** Assignment **
Give only the number of lines below that contain the word "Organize".
+++ Data records
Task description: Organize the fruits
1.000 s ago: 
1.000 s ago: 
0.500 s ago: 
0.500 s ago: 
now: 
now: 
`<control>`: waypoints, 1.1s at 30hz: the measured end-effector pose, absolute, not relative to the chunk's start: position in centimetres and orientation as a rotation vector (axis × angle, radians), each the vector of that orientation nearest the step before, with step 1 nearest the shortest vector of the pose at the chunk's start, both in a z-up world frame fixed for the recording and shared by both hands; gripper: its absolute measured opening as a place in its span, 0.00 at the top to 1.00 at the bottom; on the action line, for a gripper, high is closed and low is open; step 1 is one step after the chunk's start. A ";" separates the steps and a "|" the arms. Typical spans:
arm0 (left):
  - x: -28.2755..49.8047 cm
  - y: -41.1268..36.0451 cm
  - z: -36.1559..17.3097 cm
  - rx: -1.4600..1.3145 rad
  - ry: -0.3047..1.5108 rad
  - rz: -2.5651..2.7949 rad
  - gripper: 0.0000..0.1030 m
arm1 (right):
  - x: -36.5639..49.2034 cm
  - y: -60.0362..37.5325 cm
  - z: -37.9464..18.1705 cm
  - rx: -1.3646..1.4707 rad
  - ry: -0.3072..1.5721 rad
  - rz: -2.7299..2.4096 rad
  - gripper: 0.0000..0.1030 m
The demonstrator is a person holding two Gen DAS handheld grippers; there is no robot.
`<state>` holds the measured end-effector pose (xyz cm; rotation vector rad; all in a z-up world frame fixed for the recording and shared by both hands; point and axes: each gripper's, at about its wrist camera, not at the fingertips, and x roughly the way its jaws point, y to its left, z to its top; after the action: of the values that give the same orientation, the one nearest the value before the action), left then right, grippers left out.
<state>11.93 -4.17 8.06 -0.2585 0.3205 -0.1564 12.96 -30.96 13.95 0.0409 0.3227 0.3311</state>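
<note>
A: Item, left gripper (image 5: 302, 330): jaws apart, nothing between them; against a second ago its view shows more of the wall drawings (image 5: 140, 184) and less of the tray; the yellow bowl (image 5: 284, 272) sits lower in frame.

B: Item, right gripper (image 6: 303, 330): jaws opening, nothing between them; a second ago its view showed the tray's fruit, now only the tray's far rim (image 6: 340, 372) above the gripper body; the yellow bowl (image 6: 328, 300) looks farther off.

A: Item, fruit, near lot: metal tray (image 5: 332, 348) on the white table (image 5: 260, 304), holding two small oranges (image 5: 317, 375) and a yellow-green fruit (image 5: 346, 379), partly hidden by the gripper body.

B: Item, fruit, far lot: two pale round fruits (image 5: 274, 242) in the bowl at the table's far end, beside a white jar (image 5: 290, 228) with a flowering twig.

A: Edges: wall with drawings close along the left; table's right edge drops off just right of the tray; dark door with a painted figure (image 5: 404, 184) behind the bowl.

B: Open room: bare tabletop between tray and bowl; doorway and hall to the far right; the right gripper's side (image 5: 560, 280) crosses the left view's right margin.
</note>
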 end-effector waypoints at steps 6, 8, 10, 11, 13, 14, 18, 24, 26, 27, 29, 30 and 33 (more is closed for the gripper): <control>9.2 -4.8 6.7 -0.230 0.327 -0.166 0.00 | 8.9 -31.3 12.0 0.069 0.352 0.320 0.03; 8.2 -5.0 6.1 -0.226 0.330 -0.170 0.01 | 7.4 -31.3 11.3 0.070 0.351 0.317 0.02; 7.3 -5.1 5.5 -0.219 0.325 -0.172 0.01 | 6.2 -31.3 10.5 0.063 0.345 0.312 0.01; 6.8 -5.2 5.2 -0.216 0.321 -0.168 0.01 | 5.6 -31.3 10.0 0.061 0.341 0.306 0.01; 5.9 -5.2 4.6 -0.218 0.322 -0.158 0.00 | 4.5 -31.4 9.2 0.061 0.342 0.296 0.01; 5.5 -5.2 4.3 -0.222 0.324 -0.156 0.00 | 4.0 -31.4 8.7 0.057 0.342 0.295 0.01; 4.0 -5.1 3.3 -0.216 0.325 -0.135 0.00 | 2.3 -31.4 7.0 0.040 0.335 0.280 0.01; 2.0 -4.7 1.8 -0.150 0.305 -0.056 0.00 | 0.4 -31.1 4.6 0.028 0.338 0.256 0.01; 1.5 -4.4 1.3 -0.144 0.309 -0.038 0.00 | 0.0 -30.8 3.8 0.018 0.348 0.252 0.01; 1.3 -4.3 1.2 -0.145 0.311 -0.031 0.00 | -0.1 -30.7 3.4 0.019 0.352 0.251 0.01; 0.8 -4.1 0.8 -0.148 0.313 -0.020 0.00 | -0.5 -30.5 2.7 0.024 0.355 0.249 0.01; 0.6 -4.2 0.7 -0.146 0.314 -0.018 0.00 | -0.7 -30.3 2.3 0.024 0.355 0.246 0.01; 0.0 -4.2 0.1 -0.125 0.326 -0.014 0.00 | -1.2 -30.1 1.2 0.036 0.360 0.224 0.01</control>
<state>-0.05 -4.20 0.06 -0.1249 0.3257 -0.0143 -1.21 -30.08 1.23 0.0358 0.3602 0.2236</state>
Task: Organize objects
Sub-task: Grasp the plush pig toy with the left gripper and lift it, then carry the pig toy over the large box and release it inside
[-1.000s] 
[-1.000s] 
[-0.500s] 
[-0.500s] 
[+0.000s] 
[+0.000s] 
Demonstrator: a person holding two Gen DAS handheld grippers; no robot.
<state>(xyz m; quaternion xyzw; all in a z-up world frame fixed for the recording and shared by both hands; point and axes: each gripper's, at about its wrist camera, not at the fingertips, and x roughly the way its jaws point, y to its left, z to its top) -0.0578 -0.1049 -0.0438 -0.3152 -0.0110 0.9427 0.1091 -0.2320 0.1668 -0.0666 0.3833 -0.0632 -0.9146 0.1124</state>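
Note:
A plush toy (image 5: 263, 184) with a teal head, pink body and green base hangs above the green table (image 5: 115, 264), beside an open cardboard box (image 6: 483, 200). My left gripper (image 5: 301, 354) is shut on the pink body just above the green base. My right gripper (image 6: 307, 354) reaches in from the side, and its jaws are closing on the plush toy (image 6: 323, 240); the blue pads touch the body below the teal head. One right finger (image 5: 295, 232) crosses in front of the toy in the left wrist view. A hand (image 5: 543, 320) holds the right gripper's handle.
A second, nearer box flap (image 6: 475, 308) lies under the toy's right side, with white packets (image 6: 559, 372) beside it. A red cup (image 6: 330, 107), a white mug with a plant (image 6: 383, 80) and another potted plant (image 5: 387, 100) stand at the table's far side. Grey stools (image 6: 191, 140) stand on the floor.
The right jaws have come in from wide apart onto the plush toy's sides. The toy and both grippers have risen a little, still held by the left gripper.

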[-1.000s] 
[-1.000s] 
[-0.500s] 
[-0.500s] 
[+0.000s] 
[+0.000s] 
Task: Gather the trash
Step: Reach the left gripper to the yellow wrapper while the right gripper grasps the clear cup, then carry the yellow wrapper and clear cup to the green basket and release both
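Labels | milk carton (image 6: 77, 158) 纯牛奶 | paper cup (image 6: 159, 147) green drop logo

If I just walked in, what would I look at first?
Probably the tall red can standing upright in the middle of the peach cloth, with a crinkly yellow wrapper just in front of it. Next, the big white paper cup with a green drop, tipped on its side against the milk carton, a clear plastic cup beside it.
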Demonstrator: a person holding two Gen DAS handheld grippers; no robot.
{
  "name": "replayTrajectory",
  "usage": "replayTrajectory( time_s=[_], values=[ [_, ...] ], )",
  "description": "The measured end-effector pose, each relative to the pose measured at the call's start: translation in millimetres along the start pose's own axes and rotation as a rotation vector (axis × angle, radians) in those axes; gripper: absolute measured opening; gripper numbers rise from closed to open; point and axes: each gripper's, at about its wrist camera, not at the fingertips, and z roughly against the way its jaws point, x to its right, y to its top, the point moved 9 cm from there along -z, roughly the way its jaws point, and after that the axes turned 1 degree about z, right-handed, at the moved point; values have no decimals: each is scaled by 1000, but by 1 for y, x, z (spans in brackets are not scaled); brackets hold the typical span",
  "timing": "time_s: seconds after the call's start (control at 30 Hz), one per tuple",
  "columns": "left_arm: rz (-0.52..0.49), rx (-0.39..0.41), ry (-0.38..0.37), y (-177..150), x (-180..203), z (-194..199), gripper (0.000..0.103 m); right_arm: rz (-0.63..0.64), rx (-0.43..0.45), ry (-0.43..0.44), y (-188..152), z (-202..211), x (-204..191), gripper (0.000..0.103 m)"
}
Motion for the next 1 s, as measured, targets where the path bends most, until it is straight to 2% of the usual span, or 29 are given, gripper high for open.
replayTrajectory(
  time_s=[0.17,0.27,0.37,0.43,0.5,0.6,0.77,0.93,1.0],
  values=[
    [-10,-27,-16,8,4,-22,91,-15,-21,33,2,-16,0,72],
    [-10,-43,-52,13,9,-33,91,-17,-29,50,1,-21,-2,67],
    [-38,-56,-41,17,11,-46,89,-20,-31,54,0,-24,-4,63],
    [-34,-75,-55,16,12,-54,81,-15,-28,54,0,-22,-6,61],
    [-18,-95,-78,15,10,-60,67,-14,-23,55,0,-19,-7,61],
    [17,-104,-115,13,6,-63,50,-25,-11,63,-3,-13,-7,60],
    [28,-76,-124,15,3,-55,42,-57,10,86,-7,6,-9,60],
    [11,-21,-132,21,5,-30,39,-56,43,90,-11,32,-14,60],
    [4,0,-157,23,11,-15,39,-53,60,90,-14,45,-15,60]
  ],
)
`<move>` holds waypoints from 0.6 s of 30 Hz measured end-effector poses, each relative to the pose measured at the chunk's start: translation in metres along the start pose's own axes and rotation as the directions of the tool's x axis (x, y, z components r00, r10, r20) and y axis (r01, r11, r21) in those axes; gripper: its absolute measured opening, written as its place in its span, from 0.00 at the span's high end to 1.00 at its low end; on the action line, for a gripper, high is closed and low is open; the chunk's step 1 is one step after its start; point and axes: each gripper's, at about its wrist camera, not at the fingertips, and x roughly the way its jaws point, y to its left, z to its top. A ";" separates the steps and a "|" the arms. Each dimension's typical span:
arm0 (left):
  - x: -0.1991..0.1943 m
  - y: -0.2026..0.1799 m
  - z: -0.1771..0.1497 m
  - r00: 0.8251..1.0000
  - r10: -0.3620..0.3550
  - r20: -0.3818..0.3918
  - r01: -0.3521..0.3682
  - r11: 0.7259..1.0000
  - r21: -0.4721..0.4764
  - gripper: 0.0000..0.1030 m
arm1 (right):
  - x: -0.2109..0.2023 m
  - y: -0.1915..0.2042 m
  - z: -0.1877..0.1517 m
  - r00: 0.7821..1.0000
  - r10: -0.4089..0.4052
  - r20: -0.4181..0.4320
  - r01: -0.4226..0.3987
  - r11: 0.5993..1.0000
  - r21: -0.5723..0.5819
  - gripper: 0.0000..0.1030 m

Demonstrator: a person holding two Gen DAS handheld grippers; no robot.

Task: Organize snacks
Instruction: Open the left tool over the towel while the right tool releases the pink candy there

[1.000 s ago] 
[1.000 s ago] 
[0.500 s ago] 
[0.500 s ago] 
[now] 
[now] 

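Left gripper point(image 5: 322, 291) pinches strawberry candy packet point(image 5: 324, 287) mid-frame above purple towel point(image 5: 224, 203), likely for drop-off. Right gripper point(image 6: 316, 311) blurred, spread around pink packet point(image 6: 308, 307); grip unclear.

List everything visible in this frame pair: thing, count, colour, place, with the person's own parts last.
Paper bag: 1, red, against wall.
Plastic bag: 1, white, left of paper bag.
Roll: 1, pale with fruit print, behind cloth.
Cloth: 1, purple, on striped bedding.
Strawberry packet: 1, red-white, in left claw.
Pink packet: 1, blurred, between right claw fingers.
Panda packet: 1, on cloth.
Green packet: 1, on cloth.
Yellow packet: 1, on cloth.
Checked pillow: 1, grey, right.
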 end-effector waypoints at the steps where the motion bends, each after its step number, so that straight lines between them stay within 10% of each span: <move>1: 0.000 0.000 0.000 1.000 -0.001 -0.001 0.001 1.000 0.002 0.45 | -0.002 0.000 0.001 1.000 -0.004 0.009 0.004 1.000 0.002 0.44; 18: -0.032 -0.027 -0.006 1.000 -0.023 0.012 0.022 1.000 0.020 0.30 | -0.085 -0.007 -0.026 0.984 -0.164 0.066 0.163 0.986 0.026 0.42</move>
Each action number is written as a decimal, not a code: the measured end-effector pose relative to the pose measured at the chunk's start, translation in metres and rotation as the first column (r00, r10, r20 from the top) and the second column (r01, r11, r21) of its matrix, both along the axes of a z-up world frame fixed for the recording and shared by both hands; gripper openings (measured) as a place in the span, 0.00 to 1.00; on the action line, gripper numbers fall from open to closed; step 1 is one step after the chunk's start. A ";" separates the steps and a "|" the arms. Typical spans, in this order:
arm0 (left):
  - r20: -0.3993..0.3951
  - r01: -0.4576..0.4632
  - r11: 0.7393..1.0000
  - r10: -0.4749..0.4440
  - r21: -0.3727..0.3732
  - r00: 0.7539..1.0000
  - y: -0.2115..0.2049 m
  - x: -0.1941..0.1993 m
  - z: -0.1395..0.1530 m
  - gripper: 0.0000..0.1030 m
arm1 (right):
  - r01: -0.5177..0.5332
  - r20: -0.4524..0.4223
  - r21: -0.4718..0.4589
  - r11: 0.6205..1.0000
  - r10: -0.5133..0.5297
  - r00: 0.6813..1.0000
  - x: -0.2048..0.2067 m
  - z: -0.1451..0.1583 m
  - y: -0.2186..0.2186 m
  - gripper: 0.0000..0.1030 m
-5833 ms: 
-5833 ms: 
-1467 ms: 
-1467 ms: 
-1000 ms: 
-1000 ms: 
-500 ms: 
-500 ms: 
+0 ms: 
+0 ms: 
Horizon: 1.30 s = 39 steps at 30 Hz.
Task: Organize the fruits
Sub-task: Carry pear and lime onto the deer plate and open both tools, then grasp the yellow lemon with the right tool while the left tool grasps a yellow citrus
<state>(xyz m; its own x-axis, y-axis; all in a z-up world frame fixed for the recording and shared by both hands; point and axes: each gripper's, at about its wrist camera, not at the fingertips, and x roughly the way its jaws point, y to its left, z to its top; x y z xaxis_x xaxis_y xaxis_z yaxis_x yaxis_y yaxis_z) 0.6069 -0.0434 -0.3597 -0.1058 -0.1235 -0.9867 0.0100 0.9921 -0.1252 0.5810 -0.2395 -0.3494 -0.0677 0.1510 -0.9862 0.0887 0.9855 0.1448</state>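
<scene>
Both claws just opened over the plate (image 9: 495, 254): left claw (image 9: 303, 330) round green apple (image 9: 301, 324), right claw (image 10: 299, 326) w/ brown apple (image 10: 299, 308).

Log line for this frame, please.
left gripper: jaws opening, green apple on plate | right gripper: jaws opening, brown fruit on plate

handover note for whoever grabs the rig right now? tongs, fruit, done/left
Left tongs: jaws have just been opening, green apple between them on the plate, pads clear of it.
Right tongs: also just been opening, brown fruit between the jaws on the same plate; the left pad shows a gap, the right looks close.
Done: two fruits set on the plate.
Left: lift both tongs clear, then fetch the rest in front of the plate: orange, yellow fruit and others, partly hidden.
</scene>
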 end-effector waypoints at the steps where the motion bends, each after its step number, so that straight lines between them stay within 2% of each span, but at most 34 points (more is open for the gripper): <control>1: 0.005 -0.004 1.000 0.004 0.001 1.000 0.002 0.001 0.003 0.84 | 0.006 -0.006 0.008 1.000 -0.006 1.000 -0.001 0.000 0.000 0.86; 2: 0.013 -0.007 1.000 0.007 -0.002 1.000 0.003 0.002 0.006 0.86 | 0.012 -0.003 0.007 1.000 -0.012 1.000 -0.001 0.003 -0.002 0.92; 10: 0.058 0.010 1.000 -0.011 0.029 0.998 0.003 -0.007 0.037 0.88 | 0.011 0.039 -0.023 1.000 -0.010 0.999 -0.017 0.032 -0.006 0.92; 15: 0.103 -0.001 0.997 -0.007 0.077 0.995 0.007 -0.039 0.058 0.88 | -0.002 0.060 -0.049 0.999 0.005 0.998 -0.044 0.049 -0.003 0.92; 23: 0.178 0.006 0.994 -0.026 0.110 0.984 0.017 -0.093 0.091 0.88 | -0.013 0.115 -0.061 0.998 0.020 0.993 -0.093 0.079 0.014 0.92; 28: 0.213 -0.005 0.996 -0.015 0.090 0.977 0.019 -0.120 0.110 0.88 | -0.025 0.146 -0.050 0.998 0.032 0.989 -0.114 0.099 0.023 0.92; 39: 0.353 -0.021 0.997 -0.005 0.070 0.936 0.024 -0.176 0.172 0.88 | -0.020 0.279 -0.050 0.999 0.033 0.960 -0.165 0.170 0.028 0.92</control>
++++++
** Exercise response **
4